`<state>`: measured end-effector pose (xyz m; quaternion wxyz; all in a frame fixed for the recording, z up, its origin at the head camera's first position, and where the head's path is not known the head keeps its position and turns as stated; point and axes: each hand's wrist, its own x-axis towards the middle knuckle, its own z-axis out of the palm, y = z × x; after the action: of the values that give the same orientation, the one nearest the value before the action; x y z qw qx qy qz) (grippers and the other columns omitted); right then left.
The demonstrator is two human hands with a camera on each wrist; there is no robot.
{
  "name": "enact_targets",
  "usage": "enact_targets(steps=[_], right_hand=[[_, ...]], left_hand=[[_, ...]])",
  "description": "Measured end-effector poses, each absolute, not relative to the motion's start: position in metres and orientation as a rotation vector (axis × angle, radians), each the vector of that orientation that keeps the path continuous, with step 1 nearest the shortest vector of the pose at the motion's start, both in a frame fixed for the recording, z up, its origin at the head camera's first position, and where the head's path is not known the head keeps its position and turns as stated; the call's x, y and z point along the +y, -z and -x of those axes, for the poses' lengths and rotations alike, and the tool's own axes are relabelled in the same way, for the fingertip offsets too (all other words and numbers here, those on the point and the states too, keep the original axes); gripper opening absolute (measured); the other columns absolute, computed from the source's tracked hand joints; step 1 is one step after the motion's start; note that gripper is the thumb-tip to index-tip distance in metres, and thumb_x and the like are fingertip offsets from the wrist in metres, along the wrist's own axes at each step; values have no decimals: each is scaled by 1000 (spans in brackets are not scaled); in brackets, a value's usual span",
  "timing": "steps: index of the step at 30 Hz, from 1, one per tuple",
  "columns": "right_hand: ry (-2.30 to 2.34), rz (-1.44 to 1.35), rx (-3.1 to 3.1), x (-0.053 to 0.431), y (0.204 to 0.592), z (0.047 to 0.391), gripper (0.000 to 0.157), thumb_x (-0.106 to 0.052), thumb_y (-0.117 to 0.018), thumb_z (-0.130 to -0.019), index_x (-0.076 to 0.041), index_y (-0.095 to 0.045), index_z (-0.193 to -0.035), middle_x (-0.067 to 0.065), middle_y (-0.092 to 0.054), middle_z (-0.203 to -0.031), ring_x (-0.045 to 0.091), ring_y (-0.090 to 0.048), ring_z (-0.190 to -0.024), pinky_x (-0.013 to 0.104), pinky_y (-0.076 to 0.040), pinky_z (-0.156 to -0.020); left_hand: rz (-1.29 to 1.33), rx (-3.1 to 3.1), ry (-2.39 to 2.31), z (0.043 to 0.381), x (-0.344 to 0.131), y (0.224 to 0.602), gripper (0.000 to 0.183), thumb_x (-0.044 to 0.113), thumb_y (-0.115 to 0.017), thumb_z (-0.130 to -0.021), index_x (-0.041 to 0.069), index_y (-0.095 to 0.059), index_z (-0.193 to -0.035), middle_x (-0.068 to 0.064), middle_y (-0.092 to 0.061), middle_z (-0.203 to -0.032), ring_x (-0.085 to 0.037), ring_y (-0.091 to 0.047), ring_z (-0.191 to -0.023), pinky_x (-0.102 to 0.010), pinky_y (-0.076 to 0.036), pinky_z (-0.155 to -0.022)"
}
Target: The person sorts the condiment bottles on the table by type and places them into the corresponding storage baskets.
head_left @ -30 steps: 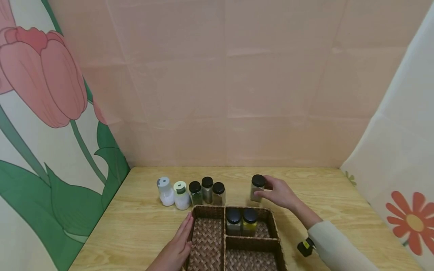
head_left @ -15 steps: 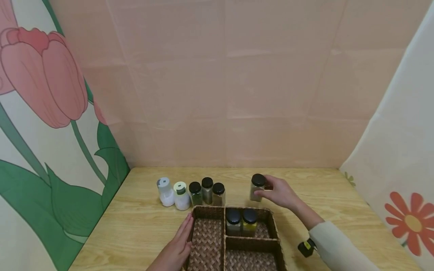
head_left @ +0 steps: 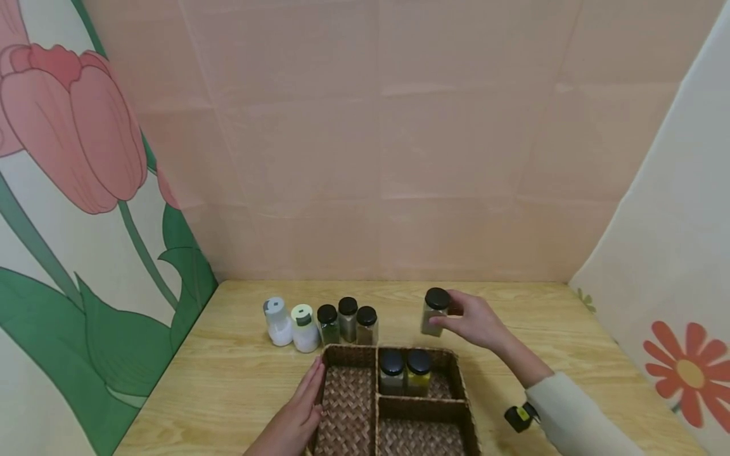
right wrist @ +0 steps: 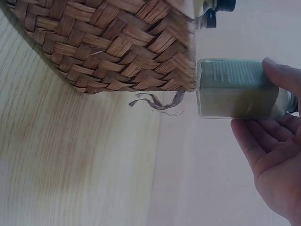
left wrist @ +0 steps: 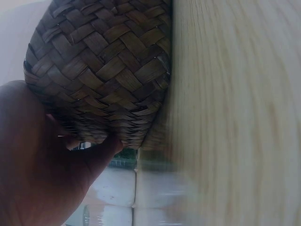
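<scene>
A brown woven basket (head_left: pixel 422 400) with compartments stands on the wooden table. My left hand (head_left: pixel 294 415) rests along the outside of its left wall, near the far corner, fingers mostly straight; the left wrist view shows the hand against the weave (left wrist: pixel 108 61). Between thumb and fingers, my right hand (head_left: pixel 476 322) pinches a glass spice jar (head_left: pixel 433 318) with a black lid, behind the basket's far right part. From the right wrist, the jar (right wrist: pixel 235 94) shows brownish contents and a label, beside the basket's upper edge. Two black-lidded jars (head_left: pixel 419 375) stand in the far right compartment.
Left of centre, behind the basket, several containers stand in a row: two white-bodied shakers (head_left: pixel 305 330) and three black-lidded jars (head_left: pixel 367 326). A small black object with a yellow-green mark (head_left: pixel 519 418) is by the right sleeve. A pink cloth (head_left: pixel 376 158) hangs behind the table.
The spice jar in my right hand has risen slightly and tilted a little, its lid shifting right. My left hand and the basket stay in place.
</scene>
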<state>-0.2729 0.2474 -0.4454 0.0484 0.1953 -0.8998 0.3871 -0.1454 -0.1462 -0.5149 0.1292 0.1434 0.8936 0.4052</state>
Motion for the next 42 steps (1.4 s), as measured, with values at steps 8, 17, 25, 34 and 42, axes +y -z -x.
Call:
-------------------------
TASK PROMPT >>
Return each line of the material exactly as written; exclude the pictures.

YOUR SOLUTION >>
`<state>`: measured end-effector pose (xyz m; quaternion wxyz; all in a frame fixed for the recording, z up, its origin at the head camera's first position, and where the head's path is not known the head keeps its position and turns as stated; point and axes: each hand's wrist, its own x-axis towards the middle knuckle, its own z-axis out of the palm, y = z × x; after the action: of the values that give the same orientation, the one nearest the value before the action; x y z qw qx qy qz) (grippers and the other columns omitted); right then left.
The demonstrator is two human hands with a camera on each wrist; there is no robot.
{
  "name": "enact_targets",
  "usage": "enact_targets(steps=[_], right_hand=[[_, ...]], left_hand=[[_, ...]])",
  "description": "Measured end-effector poses, each absolute, not relative to the motion's start: position in metres and orientation as a rotation vector (axis × angle, radians), each the vector of that orientation that keeps the path continuous, with step 1 nearest the shortest vector of the pose at the motion's start, both in a frame fixed for the recording, z up, its origin at the head camera's first position, and where the head's path is not known the head keeps its position and turns as stated; the call's x, y and z point along the +y, -z and -x of those axes, for the poses' lengths and rotations alike, and the tool's own axes are relabelled in the same way, for the fingertip offsets too (all other words and numbers here, those on the point and the states too, keep the original axes); gripper opening absolute (measured); the other columns absolute, computed from the source's tracked hand joints; step 1 is one step after the motion's start; note that gripper is the thumb-tip to index-tip distance in metres, and thumb_x and the like are fingertip offsets from the wrist in metres, along the wrist's own axes at each step; values have no decimals: each is scaled by 1000 (spans in brackets are not scaled); in brackets, a value's usual span",
  "timing": "steps: index of the step at 30 Hz, from 1, one per tuple",
  "columns": "right_hand: ry (-2.30 to 2.34), rz (-1.44 to 1.35), rx (-3.1 to 3.1), x (-0.053 to 0.431), y (0.204 to 0.592), z (0.047 to 0.391), gripper (0.000 to 0.157), thumb_x (-0.106 to 0.052), thumb_y (-0.117 to 0.018), thumb_z (-0.130 to -0.019), index_x (-0.076 to 0.041), index_y (-0.095 to 0.045), index_z (-0.193 to -0.035), middle_x (-0.067 to 0.065), middle_y (-0.092 to 0.054), middle_z (-0.203 to -0.031), ring_x (-0.045 to 0.091), ring_y (-0.090 to 0.048), ring_z (-0.190 to -0.024), pinky_x (-0.013 to 0.104), pinky_y (-0.076 to 0.040), pinky_z (-0.156 to -0.020); left_hand: rz (-1.29 to 1.33), rx (-3.1 to 3.1), ry (-2.39 to 2.31), z (0.043 to 0.381), x (-0.344 to 0.131), y (0.224 to 0.602), gripper (0.000 to 0.183), thumb_x (-0.044 to 0.113), thumb_y (-0.115 to 0.017), thumb_z (-0.130 to -0.021), index_x (-0.041 to 0.069), index_y (-0.095 to 0.059), index_z (-0.193 to -0.035), middle_x (-0.068 to 0.064), middle_y (-0.092 to 0.061), middle_z (-0.203 to -0.032), ring_x (-0.085 to 0.037), ring_y (-0.091 to 0.047), ring_z (-0.191 to -0.023), pinky_x (-0.102 to 0.010), pinky_y (-0.076 to 0.036), pinky_z (-0.155 to -0.022)"
}
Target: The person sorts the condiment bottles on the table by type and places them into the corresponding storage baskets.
head_left @ -30 steps: 
head_left @ -15 steps: 
head_left @ +0 steps: 
right wrist @ +0 steps: 
left wrist @ +0 steps: 
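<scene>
A brown woven basket (head_left: pixel 422 400) with compartments stands on the wooden table. My left hand (head_left: pixel 294 415) rests along the outside of its left wall, near the far corner, fingers mostly straight; the left wrist view shows the hand against the weave (left wrist: pixel 108 61). Between thumb and fingers, my right hand (head_left: pixel 476 322) pinches a glass spice jar (head_left: pixel 433 318) with a black lid, behind the basket's far right part. From the right wrist, the jar (right wrist: pixel 235 94) shows brownish contents and a label, beside the basket's upper edge. Two black-lidded jars (head_left: pixel 419 375) stand in the far right compartment.
Left of centre, behind the basket, several containers stand in a row: two white-bodied shakers (head_left: pixel 305 330) and three black-lidded jars (head_left: pixel 367 326). A small black object with a yellow-green mark (head_left: pixel 519 418) is by the right sleeve. A pink cloth (head_left: pixel 376 158) hangs behind the table.
The spice jar in my right hand has risen slightly and tilted a little, its lid shifting right. My left hand and the basket stay in place.
</scene>
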<state>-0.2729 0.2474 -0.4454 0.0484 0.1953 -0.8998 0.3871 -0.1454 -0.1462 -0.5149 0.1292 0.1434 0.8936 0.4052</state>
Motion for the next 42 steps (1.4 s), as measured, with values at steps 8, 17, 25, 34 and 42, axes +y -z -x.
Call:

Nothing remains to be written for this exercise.